Ma è proprio l’interazione o, meglio, integrazione macchina/uomo a suscitare una prima, rilevante questione. Si tratta dell’attribuzione dell’«accountability». A sollevarla la preside Beccalli che, partendo da un esempio sull’utilizzo dell’Intelligenza artificiale in ambito finanziario per la gestione del portafoglio, ha chiesto: «Se la performance è negativa o ancor peggio le scelte di investimento violano principi etici, di chi è la responsabilità? Perché non si può togliere l’uomo dal “loop decisionale”?».
Secondo Faggin «la finanza è un derivato di qualcosa di più profondo». Il fatto è che «la scienza ci dice che siamo macchine» e anche «la biologia studia le cellule viventi come se fossero sistemi biochimici, che invece non sono». Difatti, «la vita è un sistema quantistico e classico» che non si può descrivere neppure con la fisica quantistica la quale, a differenza di quella classica e deterministica, che a partire da uno stato iniziale ne spiega tutti quelli successivi, stipula che «c’è l’irriducibilità delle variabili, che non si possono conoscere con precisione necessaria». Che cos’è allora la coscienza? «È la capacità che abbiamo di conoscere da dentro, attraverso sensazioni e sentimenti».

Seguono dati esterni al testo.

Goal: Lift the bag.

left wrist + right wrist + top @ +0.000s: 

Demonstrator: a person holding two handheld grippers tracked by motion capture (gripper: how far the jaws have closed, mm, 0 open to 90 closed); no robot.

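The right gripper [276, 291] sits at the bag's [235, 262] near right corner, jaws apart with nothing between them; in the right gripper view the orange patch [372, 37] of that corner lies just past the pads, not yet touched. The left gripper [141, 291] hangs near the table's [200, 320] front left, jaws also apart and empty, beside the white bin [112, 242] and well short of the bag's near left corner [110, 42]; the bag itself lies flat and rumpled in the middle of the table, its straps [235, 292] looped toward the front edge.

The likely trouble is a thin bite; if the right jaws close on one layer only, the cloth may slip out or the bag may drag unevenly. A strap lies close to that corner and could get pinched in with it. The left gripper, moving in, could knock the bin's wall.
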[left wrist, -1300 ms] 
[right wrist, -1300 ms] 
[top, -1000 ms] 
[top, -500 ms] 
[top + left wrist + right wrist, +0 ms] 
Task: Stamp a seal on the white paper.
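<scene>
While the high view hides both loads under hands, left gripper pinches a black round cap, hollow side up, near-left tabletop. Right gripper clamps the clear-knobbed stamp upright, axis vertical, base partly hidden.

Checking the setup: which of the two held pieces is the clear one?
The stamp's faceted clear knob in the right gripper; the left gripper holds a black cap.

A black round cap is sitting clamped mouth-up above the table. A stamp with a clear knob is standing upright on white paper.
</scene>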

C’è però un nodo «antropologicamente decisivo» che va sciolto. Ed è quello che chiama in causa il «discorso dell’alterità», come ha giustamente obiettato don Luca Peyron. Qual è la relazione con l’altro da me? «Per conoscere se stessi dobbiamo necessariamente aprirci all’altro», ha risposto Faggin. «Alla base di tutto c’è sempre l’informazione che non si riferisce a un’esperienza bensì all’interiorità. La realtà di fatto è una coevoluzione dell’aspetto esperienziale interiore conoscibile solo attraverso i simboli con cui gli enti coscienti comunicano tra loro». Per questo «la vera spiritualità è conoscere da dentro attraverso esperienze straordinarie che tutti noi facciamo». Un tipo di interiorità che però la mente scientifica ha finito per cancellare. «La scienza descrive la realtà come se fosse solo razionalità» e in questo modo ha eliminato il «cuore e la pancia da cui dipende l’azione coraggiosa». Per questo, ha avvertito Faggin, è fondamentale riconoscere che «siamo in una realtà che non è separata e disconnessa», in cui tutti «siamo parti di un intero, un “Uno” che possiamo conoscere». Una conoscenza di tipo transdisciplinare grazie alla quale è possibile affrontare le tre pericolosissime direttive da cui siamo inseguiti: le armi nucleari, il climate change e l’Intelligenza artificiale. E, nello stesso tempo, può fornire una scappatoia alla condizione di capitalismo di sorveglianza, neofeudalesimo e sudditanza culturale in cui la società è immersa. «La vita è oggi guidata dalla competizione più che dalla cooperazione» e ci avvieremo verso l’auto-distruzione «se non abbondoniamo la concezione di essere macchine, mosse dal solo principio della sopravvivenza del più adatto e del più forte».